Each line in the material below, starting at the one with "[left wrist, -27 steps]" and ending at the one with "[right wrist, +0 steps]", is to be reproduced exactly; no picture is to be copied.

### EXERCISE DATA
◆ ◆ ◆ ◆

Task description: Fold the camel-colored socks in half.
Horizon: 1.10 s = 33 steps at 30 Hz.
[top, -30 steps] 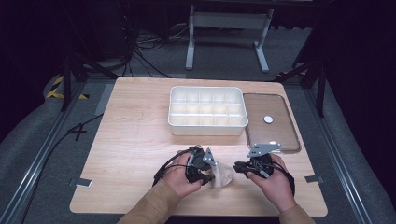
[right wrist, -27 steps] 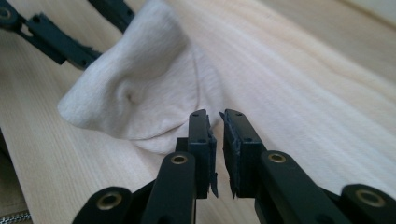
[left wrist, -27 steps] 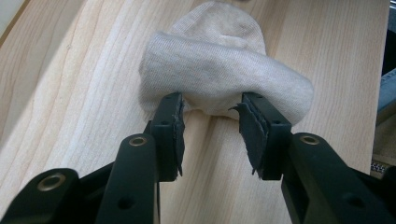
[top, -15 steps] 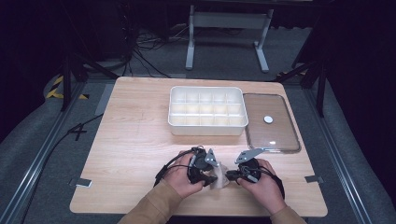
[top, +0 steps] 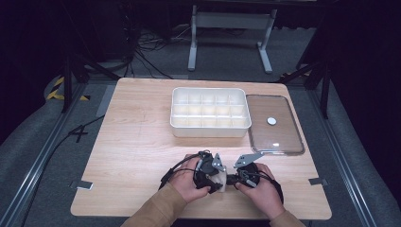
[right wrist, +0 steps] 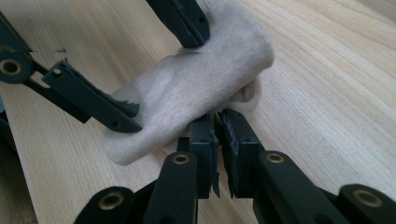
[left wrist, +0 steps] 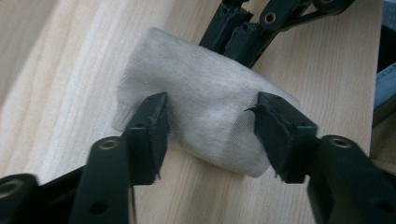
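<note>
The left gripper (left wrist: 210, 135) stands with its two black jaws wide apart, one on each side of a small folded off-white cloth (left wrist: 205, 112) that lies on the pale wooden table (left wrist: 327, 70); the jaw tips sit at the cloth's edges without pinching it. The right gripper (right wrist: 218, 128) has its jaws drawn together, and a fold of the same cloth (right wrist: 196, 93) appears caught at their tips, though the pinch itself is partly hidden. In the left gripper view the right gripper's black linkage shows behind the cloth at the far side.

In the high view the left gripper (top: 208, 172) and right gripper (top: 239, 175) meet over the cloth (top: 220, 178) near the front edge of the table (top: 137, 146), each held in a hand with a tan sleeve coming in from the bottom.

Farther back on the table stands a white plastic tray divided into small compartments (top: 209, 131), and just beside it, on the right, lies a clear flat lid with a white round knob (top: 274, 125).

No brand, label or writing can be read anywhere.

Against the frame a second ago, the right gripper has moved in from the lid's near corner to the cloth, closing the gap with the left; the tray and lid have stayed in place.
</note>
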Motion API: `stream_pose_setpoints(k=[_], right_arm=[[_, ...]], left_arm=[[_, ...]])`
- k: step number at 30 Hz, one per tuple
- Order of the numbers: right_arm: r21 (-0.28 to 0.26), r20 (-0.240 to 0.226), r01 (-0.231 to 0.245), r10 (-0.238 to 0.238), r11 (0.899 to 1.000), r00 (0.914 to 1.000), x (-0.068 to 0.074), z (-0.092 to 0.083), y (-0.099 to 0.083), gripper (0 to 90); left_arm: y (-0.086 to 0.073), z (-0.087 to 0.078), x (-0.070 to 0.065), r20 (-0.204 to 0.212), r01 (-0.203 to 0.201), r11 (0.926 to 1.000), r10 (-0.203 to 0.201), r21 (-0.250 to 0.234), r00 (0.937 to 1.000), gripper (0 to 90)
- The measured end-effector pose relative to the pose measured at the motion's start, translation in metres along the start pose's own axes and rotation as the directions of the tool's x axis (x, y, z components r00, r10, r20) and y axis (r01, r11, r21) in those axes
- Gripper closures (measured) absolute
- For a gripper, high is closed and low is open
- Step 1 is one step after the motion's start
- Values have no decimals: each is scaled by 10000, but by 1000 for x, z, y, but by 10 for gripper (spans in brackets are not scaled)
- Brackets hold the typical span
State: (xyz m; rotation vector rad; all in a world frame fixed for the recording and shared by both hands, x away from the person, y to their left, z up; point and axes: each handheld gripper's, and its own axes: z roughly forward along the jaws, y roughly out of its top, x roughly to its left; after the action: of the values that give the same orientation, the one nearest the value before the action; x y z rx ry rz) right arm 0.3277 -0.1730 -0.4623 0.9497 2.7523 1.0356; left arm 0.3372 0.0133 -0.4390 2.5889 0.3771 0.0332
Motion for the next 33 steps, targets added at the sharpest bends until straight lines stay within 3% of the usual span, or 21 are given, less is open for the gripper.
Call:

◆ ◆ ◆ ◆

### EXERCISE ANSWER
[left wrist, -27 steps] 
[top, -15 steps] 
[top, +0 steps] 
[right wrist, +0 steps] 

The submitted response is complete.